What is needed
The listing below contains a span that opens with the line containing "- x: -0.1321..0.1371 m" and closes with the line containing "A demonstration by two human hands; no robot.". Return that span exactly.
------------------------
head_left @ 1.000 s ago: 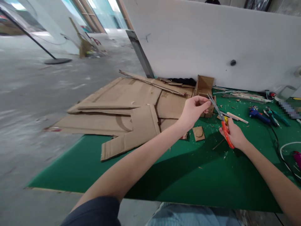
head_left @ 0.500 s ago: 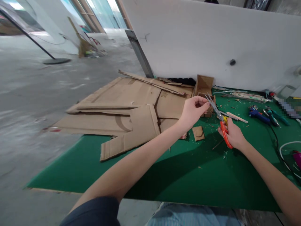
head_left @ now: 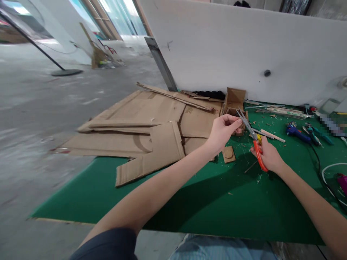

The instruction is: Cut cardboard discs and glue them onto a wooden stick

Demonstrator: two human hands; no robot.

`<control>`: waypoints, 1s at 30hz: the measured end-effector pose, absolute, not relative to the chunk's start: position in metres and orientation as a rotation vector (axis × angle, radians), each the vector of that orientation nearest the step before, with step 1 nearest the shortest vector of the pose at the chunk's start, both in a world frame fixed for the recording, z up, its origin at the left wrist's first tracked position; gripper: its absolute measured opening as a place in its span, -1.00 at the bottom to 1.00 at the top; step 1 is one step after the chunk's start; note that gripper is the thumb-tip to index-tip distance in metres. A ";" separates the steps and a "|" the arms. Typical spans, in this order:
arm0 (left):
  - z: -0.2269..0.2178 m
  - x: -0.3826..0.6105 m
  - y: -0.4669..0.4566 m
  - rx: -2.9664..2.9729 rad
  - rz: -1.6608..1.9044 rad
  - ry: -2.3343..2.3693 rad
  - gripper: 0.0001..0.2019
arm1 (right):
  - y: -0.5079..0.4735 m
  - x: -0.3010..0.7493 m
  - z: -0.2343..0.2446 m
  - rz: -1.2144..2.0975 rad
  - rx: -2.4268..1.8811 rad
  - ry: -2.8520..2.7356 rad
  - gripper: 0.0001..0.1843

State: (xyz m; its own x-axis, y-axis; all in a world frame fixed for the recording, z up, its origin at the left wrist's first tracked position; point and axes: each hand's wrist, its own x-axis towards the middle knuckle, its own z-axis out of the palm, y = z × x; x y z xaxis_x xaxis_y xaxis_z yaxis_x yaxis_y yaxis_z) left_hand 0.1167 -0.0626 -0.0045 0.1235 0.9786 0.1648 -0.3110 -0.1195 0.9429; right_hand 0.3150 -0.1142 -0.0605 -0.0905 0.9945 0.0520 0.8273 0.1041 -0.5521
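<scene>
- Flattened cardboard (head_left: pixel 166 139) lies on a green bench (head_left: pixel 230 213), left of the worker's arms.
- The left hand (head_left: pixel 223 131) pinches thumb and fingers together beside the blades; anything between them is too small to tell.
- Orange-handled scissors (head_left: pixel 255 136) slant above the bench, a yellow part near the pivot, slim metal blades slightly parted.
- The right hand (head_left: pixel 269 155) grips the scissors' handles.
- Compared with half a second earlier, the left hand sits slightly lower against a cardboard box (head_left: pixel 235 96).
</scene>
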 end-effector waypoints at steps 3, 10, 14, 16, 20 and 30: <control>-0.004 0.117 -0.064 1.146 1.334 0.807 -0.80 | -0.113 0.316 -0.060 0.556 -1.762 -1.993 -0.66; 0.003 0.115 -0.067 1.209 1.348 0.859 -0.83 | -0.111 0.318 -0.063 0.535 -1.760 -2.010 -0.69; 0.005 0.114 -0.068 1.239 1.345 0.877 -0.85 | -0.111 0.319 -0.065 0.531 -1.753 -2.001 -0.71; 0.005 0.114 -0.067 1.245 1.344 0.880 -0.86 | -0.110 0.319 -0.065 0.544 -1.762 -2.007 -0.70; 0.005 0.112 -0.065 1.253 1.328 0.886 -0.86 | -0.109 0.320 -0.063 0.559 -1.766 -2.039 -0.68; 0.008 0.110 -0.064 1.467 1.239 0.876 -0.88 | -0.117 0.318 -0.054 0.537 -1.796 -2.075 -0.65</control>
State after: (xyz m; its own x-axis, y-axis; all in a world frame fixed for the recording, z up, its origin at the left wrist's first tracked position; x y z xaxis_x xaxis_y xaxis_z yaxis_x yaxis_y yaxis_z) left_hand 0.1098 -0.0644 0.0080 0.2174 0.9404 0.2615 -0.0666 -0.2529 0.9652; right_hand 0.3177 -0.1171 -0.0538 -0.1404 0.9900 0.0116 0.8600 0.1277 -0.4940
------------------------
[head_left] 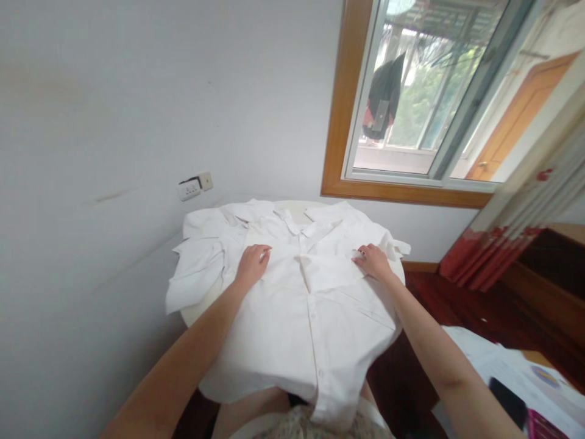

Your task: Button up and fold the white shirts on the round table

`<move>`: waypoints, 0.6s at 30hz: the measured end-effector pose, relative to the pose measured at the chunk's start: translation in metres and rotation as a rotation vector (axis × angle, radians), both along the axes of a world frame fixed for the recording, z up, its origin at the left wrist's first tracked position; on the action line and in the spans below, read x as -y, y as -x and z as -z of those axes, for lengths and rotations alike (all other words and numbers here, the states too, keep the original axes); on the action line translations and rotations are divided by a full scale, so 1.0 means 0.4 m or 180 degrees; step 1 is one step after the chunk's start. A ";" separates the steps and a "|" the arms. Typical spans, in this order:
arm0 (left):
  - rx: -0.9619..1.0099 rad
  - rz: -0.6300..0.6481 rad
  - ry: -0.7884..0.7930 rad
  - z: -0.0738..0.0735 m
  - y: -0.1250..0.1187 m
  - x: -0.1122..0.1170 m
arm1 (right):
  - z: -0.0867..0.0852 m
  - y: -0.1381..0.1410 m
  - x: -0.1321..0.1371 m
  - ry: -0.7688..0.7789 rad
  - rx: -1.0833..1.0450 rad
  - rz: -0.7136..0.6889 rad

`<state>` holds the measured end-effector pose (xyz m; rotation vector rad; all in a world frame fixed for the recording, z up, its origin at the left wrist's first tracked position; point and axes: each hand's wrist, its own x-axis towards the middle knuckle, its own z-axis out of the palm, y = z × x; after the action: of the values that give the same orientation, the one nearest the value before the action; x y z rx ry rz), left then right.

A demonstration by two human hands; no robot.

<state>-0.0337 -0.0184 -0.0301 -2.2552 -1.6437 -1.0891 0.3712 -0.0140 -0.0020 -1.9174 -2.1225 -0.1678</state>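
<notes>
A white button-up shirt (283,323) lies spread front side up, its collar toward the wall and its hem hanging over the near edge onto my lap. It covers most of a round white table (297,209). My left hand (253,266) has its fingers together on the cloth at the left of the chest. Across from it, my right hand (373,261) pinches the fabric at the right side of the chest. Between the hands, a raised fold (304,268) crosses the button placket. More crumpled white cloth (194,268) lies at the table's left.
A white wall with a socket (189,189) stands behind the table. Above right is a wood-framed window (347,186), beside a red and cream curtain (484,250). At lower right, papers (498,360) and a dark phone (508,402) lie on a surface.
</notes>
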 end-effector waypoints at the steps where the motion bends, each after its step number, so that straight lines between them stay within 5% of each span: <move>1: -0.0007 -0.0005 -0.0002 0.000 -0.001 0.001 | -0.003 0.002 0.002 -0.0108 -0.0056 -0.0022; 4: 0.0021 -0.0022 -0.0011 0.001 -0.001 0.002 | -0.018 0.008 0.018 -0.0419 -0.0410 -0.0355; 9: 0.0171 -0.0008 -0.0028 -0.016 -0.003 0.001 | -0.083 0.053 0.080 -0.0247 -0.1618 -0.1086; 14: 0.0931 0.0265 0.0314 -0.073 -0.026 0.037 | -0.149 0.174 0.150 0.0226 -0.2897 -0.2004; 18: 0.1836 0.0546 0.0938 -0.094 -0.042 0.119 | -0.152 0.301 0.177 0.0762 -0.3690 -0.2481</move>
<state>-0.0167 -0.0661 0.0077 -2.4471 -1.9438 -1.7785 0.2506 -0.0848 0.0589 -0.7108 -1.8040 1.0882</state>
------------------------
Result for this task
  - x: -0.1321..0.1371 m
  - ry: -0.7688..0.7789 rad
  - rx: -1.0833..1.0450 rad
  - rz: -0.7136..0.6889 rad

`<state>` holds the measured end-effector pose (xyz m; rotation vector rad; all in a world frame fixed for the recording, z up, its origin at the left wrist's first tracked position; point and axes: each hand's wrist, its own x-axis towards the middle knuckle, its own z-axis out of the palm, y = z × x; after the action: of the values that give the same orientation, the one nearest the value before the action; x y z rx ry rz), left then right.

A demonstration by two human hands; no robot.

Nothing further is needed for this exercise.